Mother’s Milk

By | 1 September 2024

i.

It started as many good things do, with
a pan, some butter, onion and garlic.
Then somewhere there, a transubstantiation.
Eyes misty, onion’s revenge. Hours and
salt passed. I realise I don’t recall

when I learned to chop an onion.
A blur, of kitchen steam, as I waft
in mother’s shadow. Absorbing knowledge,
nutrients, guilt—my body should be wafer
shaped and my blood somehow pristine.

Now, my own shadow is empty. Like my belly.

ii.

I am a flat earther of motherhood, the line of
my genetic horizon, precipitous. Somewhere
in the windowed distance, chance recedes like
the Honeyeaters. A winged cloud above the city,
en route to sweeter climes. A warmth that feels

a fiction. A postcard, read under a different zone
of the sun. I stand, coffee cradled, at the sink edge
of our imagined children—the Jewish-line, cut
by my Pagan womb. What would the grand matriarch
of your family make of me. She who escaped

gas to live on. I’m awkward at Friday dinners,
the kiddush a stutter in my wool lined mouth.
The sticky wine helps, the challah another familiar
anchor on the tongue. The bustle of plates
and over-catered courses too. Many of Gran’s

dishes still gift her family life. Your stubborn brow,
arrow headed conviction, another living portrait.
I suspect this would flow through, if, we…
The pitter-patter of our what-ifs, foreign still
like the rhythm of glottal punctuated prayer.

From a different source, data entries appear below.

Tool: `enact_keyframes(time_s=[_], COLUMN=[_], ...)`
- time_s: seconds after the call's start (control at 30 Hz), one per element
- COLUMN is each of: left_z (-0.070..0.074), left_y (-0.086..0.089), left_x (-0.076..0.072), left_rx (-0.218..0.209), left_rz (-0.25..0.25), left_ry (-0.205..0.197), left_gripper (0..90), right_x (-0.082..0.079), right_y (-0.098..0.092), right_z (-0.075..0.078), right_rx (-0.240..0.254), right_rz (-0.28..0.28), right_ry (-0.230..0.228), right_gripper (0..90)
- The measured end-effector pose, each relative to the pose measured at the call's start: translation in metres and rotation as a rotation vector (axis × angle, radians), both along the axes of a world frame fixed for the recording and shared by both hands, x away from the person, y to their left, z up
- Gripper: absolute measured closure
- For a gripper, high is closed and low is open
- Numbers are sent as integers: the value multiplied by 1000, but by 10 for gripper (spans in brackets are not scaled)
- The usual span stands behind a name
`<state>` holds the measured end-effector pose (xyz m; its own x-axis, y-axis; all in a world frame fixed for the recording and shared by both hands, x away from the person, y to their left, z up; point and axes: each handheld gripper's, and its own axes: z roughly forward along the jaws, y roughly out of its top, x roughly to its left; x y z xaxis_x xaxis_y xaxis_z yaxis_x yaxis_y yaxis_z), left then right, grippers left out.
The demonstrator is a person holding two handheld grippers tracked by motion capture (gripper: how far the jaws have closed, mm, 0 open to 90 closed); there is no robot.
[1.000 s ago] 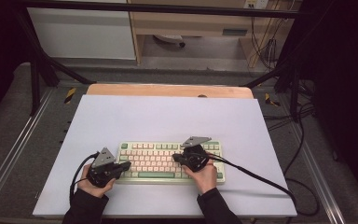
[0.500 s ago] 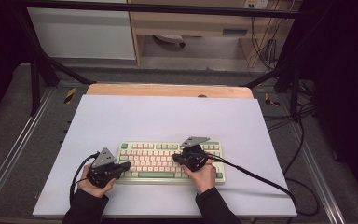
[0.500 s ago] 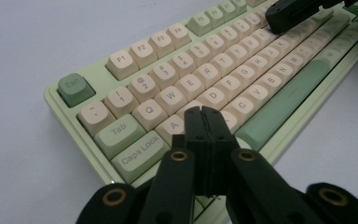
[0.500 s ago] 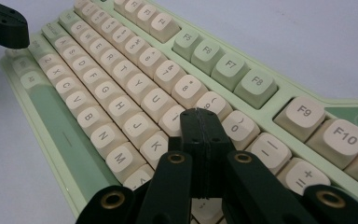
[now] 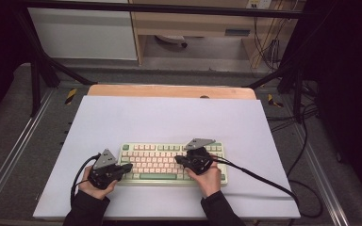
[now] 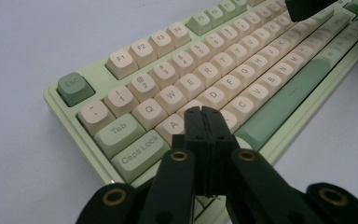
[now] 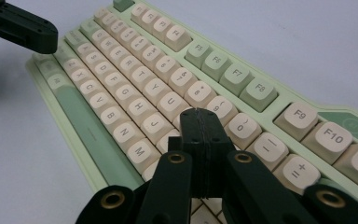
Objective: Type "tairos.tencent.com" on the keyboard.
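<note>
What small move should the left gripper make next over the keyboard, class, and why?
Probably a short dip to press a key. The left gripper has its jaws shut, its tip poised just above the left letter keys of the keyboard, near A and S. Which key is meant is unclear.

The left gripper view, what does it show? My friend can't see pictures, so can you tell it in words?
A pale green plastic keyboard with cream keys lies slantwise on a white table. The left black tool, jaws shut with nothing between them, points at the keys beside the A key. The tip of the other black tool pokes in at the top right.
</note>
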<state>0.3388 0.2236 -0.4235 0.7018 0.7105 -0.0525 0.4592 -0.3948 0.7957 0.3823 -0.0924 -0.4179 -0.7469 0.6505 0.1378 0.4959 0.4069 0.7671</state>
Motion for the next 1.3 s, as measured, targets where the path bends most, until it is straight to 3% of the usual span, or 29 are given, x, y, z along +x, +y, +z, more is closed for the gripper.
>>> enact_keyframes(time_s=[0.43,0.7,1.3], left_z=[0,0,-1], left_y=[-1,-1,-2], left_x=[0,0,0], left_rx=[0,-2,0], left_rz=[-2,-4,-6], left_ry=[0,1,1], left_gripper=[898,898,898], right_x=[-11,-16,-17], right_y=[-3,-2,16], right_z=[11,11,-4], right_rx=[20,27,27], right_rz=[27,38,78], right_ry=[-20,-9,30], right_gripper=[900,900,900])
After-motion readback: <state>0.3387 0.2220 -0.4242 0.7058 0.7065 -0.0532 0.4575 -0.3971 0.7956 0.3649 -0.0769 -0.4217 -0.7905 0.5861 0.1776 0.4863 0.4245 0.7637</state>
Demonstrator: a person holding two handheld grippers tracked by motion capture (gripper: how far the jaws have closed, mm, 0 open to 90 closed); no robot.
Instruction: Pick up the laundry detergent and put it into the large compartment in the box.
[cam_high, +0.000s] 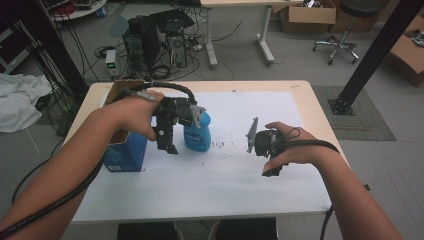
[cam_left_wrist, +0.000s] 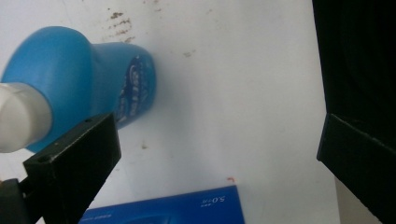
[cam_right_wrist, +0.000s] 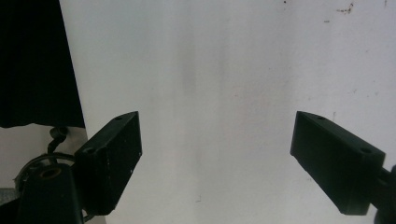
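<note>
Left claw (cam_high: 167, 142): held above the white sheet (cam_high: 220, 175) on the table (cam_high: 310, 100), jaws set wide, nothing between them. In the left gripper view (cam_left_wrist: 219, 154), jaws spread to both edges of the frame, bare white sheet between.

Blue bottle (cam_high: 197, 134): upright on the sheet, just beside the left claw on its right side, white cap (cam_left_wrist: 21, 116) on top. In the left gripper view, seen at upper left (cam_left_wrist: 88, 74), beyond and outside one jaw, not between the jaws. Contact between bottle and claw: cannot tell.

Blue box (cam_high: 125, 150): standing on the table just to the left of the left claw, open at the top, partly behind the left hand (cam_high: 132, 112). Edge of the box visible at the bottom of the left gripper view (cam_left_wrist: 168, 210), close under the claw.

Right claw (cam_high: 270, 167): well apart from bottle and box, to the right of both, held in the right hand (cam_high: 290, 147) low over the sheet. In the right gripper view (cam_right_wrist: 215, 149), jaws wide apart, empty, only marked white sheet (cam_right_wrist: 210, 70) between them.
</note>
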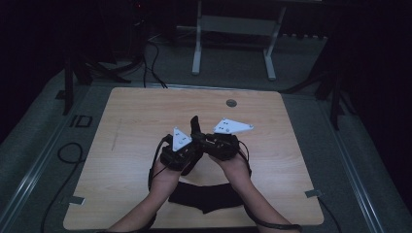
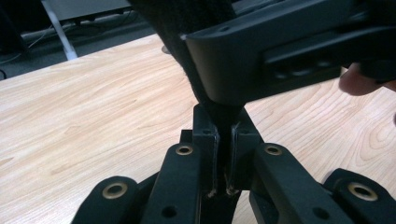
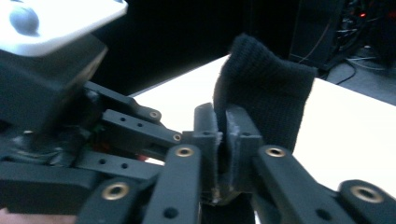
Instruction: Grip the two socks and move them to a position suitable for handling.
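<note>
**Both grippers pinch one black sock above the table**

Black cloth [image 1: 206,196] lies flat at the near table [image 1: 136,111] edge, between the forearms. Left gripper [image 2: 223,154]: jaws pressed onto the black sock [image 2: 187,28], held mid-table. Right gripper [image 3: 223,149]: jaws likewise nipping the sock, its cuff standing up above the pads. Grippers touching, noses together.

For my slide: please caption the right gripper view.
Right gripper shut on a black sock above the table.
</note>
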`<state>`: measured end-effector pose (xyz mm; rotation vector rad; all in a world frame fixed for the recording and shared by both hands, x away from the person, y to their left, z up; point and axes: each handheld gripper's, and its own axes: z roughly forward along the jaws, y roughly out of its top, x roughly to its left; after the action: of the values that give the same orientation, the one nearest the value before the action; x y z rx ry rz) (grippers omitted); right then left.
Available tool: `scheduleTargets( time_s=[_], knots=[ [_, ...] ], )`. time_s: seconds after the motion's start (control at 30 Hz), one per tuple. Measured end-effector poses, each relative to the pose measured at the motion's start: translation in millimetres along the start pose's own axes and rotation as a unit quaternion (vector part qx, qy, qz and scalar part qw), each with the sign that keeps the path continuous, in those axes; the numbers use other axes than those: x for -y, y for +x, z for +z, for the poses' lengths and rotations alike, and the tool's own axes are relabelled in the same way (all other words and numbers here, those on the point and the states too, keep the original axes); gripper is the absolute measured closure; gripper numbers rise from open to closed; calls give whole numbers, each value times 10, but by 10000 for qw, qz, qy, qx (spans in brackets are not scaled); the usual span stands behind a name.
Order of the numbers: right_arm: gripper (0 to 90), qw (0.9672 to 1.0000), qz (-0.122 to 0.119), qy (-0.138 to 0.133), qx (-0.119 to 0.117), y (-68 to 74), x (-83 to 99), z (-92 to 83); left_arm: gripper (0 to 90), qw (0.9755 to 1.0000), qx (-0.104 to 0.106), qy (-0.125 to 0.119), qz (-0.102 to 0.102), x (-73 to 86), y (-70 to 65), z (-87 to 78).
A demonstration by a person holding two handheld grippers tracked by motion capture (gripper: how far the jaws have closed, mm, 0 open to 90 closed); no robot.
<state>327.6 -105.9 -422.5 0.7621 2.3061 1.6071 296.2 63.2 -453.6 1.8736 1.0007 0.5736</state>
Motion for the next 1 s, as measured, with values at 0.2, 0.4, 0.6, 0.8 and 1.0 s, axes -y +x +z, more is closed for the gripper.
scheduleTargets(
  time_s=[0.2,0.4,0.6,0.8,1.0],
  knots=[
    [636,9998,59,-200,58,-31,-14,-88,854,9997,3,-81,-209,-14,123,-46],
    [550,9993,349,-50,148,-162,161,-122,854,9989,-105,-334,-311,-122,208,-182],
    [442,9973,625,373,-19,-172,492,-1,854,9976,-151,-606,-305,-274,192,-272],
    [377,9955,504,802,-102,-89,716,193,854,9952,-57,-908,-352,-432,81,-309],
    [601,9943,402,936,318,-123,753,274,853,9919,109,-1133,-558,-473,2,-287]
  ],
)
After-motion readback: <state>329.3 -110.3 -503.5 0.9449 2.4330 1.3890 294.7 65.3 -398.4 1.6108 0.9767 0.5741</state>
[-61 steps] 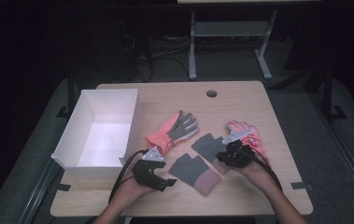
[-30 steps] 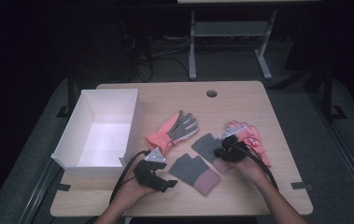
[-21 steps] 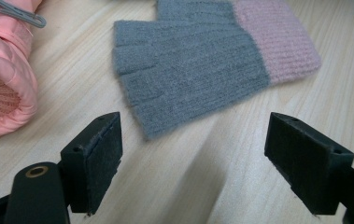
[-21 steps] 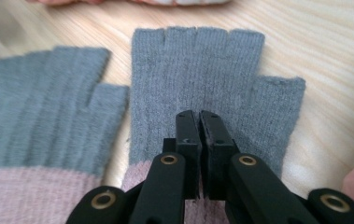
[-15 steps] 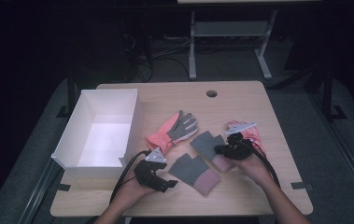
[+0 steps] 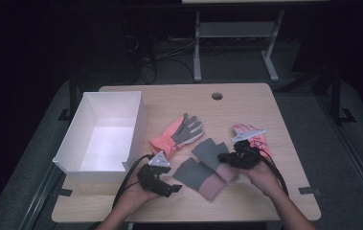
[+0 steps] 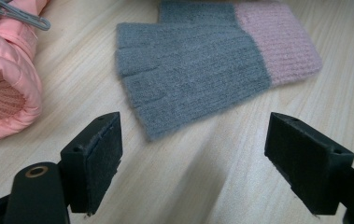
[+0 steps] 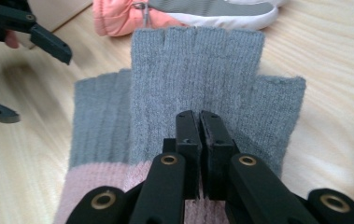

I’ll ask for her recipes soon, make them here.

iii.

I marvel that I once was pressed daily,
hourly to your skin. Several teeth in my
now crowded gums, were once the milk
I blindly sought. You fed me, gave of your
bones freely without knowing who I would be.

The same breasts that poured life into
all our veins, twice tried to rob yours
away. Your own mother suffered
the same fate, only she didn’t get that
second chance. Another foreign matriarch

I had to meet through the folds of
memory. Darned into mended socks,
served with dowry cutlery. I have the
same hips—did not inherit the maternal
chest though. Junior burger to their Big

Mac, my sisters would tease. A sting
not dissimilar to my teen mosquito bites.
Today, though, it makes sense as I watch
them rear their own daughters. Feed them
in a way I cannot. My body isn’t a bottle

but it is a ladle. I keep these women alive.